[[ Material provided, beginning ]]
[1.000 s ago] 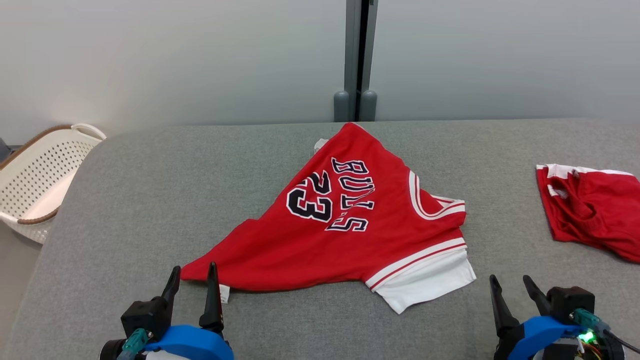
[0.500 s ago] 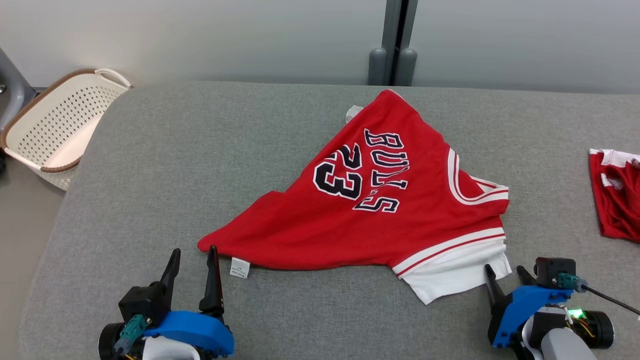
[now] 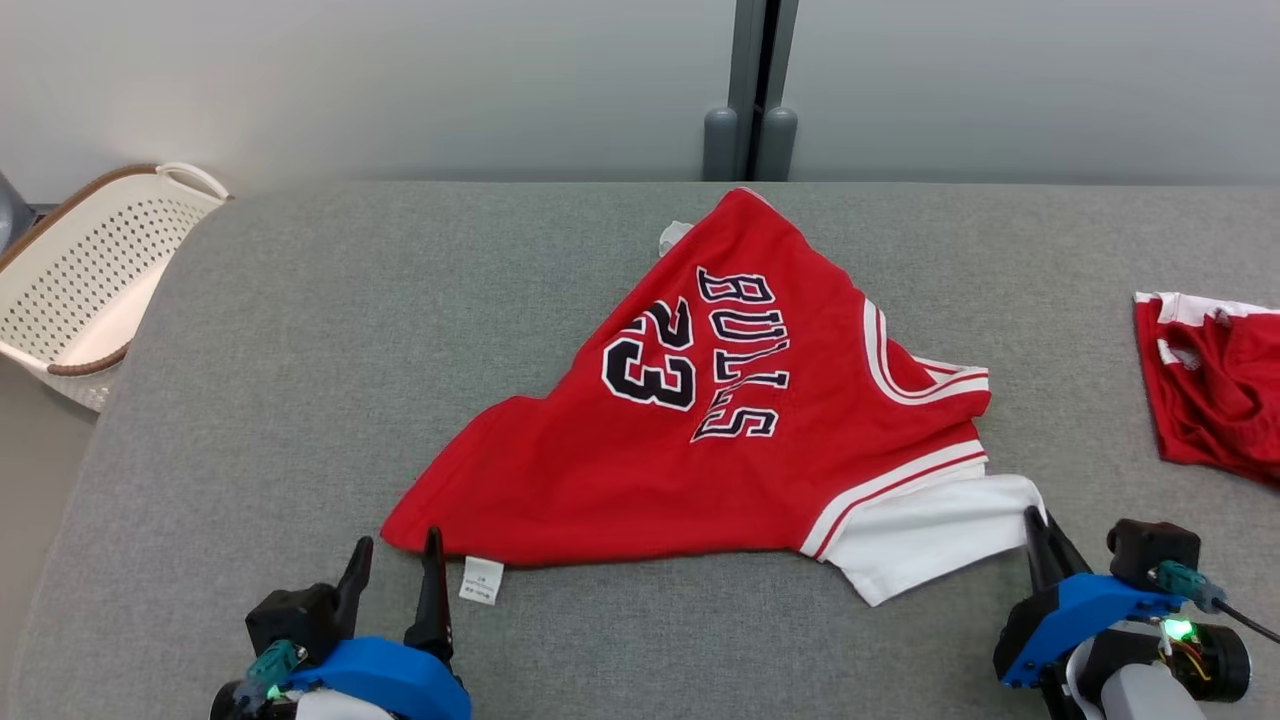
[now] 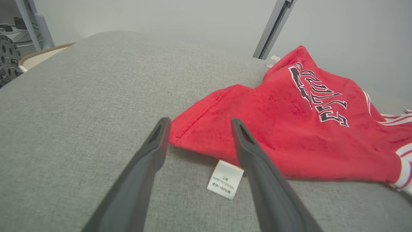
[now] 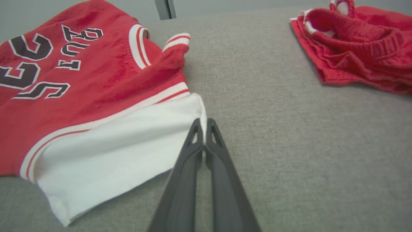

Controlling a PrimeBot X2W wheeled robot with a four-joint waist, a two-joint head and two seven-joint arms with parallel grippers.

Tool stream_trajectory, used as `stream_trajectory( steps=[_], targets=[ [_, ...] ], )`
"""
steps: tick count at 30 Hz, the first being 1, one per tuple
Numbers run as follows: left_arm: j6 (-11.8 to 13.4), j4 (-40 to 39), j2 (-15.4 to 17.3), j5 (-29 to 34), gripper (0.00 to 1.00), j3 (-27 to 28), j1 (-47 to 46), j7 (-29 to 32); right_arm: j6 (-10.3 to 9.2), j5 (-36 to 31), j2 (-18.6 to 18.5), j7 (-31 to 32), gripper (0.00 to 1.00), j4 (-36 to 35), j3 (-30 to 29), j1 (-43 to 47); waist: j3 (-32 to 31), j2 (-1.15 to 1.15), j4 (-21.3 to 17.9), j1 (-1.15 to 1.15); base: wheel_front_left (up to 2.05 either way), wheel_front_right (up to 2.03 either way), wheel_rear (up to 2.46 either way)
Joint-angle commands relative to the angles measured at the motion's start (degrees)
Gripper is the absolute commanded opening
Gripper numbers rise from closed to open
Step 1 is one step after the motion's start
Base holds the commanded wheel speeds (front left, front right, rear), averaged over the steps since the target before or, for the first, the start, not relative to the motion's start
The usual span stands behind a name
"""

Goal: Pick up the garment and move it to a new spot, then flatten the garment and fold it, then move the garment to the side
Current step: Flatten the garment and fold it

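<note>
On grey table [image 3: 300, 330], saw bare room left of Bulls jersey [image 3: 720, 440]. Spotted white basket [image 3: 80, 270] past left edge. Found right gripper [image 3: 1033, 515] pinching jersey's white corner, left gripper [image 3: 399, 540] spread apart.

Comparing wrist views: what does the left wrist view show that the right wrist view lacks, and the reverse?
Left wrist, not right: the open left gripper at the red hem corner of the jersey, a white care label, a basket rim. Right wrist, not left: the right gripper shut on the jersey's white sleeve edge, a second red garment. Both: the jersey's lettering and the grey surface.
</note>
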Motion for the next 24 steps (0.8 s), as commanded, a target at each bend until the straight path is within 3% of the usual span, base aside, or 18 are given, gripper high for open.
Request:
stream_trajectory(
  steps=[1, 12, 20, 22, 23, 24],
  targets=[
    [-0.21, 0.76, -0.25, -0.92, 1.00, -0.08, 0.39, 1.67, 0.01, 0.35, -0.15, -0.50, 0.00, -2.33, -0.60, 2.09, -0.31, -0.01, -0.69, 0.00, 0.00, 0.00, 0.00],
    [1.36, 6.40, -1.02, -7.27, 1.00, 1.52, -1.30, 9.38, 0.01, 4.60, -0.14, 3.97, 0.00, -19.02, 2.31, 9.94, 0.99, -0.01, -3.72, 0.00, 0.00, 0.00, 0.00],
    [1.03, 10.20, -1.21, -9.90, 1.00, 2.34, -3.94, 11.08, 0.01, 6.14, -0.15, 6.68, 0.00, -25.59, 4.07, 12.18, 1.67, -0.01, -4.39, 0.00, 0.00, 0.00, 0.00],
    [0.91, 11.31, -1.31, -10.59, 0.73, 2.38, -4.50, 11.23, 0.01, 6.10, -0.14, 7.19, 0.00, -26.77, 4.31, 12.63, 1.75, -0.01, -4.56, 0.00, 0.00, 0.00, 0.00],
    [0.50, 11.75, -1.34, -11.34, 0.49, 2.68, -4.81, 11.28, 0.01, 6.15, -0.14, 7.40, 0.00, -27.35, 4.41, 12.78, 1.78, -0.01, -4.64, 0.00, 0.00, 0.00, 0.00],
    [0.21, 12.13, -1.42, -12.14, 0.39, 2.96, -5.16, 11.19, 0.01, 6.20, -0.14, 7.47, 0.00, -27.84, 4.50, 12.91, 1.80, -0.01, -4.71, 0.00, 0.00, 0.00, 0.00]
  ],
)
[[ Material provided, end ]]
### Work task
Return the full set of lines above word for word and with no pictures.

### Expected answer
[1.000 s ago] 
[0.500 s ago] 
[now] 
[now] 
[now] 

Controlling a PrimeBot X2W wheeled robot with a four-joint waist, a two-joint head and two seven-joint arms with parallel grippers.

Tool stream_trajectory, used as `stream_trajectory( steps=[_], targets=[ [_, ...] ], )`
"""
steps: tick count at 30 Hz, the first being 1, one per tuple
Numbers run as follows: left_arm: j6 (-11.8 to 13.4), j4 (-40 to 39), j2 (-15.4 to 17.3), j5 (-29 to 34), gripper (0.00 to 1.00), j3 (-27 to 28), j1 (-47 to 46), j7 (-29 to 32); right_arm: j6 (-10.3 to 9.2), j5 (-36 to 31), j2 (-18.6 to 18.5), j7 (-31 to 32), gripper (0.00 to 1.00), j4 (-36 to 35), j3 (-30 to 29), j1 (-43 to 47); waist: j3 (-32 to 31), j2 (-1.15 to 1.15), j4 (-21.3 to 17.9), j1 (-1.15 to 1.15); base: wheel_front_left (up to 2.05 either way), wheel_front_right (up to 2.03 either way), wheel_rear (up to 2.46 either way)
Joint-angle commands relative to the angles measured at the motion's start (degrees)
Gripper is the absolute commanded opening
Gripper numbers rise from closed to open
Step 1 is one step after the motion's start
Base holds the commanded wheel speeds (front left, front right, rear), averaged over the steps since the target before or, for the first, the start, not relative to the motion's start
The usual span stands behind a name
"""

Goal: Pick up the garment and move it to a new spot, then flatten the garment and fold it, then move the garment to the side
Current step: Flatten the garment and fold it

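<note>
On grey table [image 3: 300, 330], saw bare room left of Bulls jersey [image 3: 720, 440]. Spotted white basket [image 3: 80, 270] past left edge. Found right gripper [image 3: 1033, 515] pinching jersey's white corner, left gripper [image 3: 399, 540] spread apart.

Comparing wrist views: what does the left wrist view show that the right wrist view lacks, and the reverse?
Left wrist, not right: the open left gripper at the red hem corner of the jersey, a white care label, a basket rim. Right wrist, not left: the right gripper shut on the jersey's white sleeve edge, a second red garment. Both: the jersey's lettering and the grey surface.
</note>
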Motion for the next 24 steps (0.8 s), as commanded, a target at each bend until the straight path is within 3% of the usual span, base aside, or 18 are given, gripper high for open.
Request:
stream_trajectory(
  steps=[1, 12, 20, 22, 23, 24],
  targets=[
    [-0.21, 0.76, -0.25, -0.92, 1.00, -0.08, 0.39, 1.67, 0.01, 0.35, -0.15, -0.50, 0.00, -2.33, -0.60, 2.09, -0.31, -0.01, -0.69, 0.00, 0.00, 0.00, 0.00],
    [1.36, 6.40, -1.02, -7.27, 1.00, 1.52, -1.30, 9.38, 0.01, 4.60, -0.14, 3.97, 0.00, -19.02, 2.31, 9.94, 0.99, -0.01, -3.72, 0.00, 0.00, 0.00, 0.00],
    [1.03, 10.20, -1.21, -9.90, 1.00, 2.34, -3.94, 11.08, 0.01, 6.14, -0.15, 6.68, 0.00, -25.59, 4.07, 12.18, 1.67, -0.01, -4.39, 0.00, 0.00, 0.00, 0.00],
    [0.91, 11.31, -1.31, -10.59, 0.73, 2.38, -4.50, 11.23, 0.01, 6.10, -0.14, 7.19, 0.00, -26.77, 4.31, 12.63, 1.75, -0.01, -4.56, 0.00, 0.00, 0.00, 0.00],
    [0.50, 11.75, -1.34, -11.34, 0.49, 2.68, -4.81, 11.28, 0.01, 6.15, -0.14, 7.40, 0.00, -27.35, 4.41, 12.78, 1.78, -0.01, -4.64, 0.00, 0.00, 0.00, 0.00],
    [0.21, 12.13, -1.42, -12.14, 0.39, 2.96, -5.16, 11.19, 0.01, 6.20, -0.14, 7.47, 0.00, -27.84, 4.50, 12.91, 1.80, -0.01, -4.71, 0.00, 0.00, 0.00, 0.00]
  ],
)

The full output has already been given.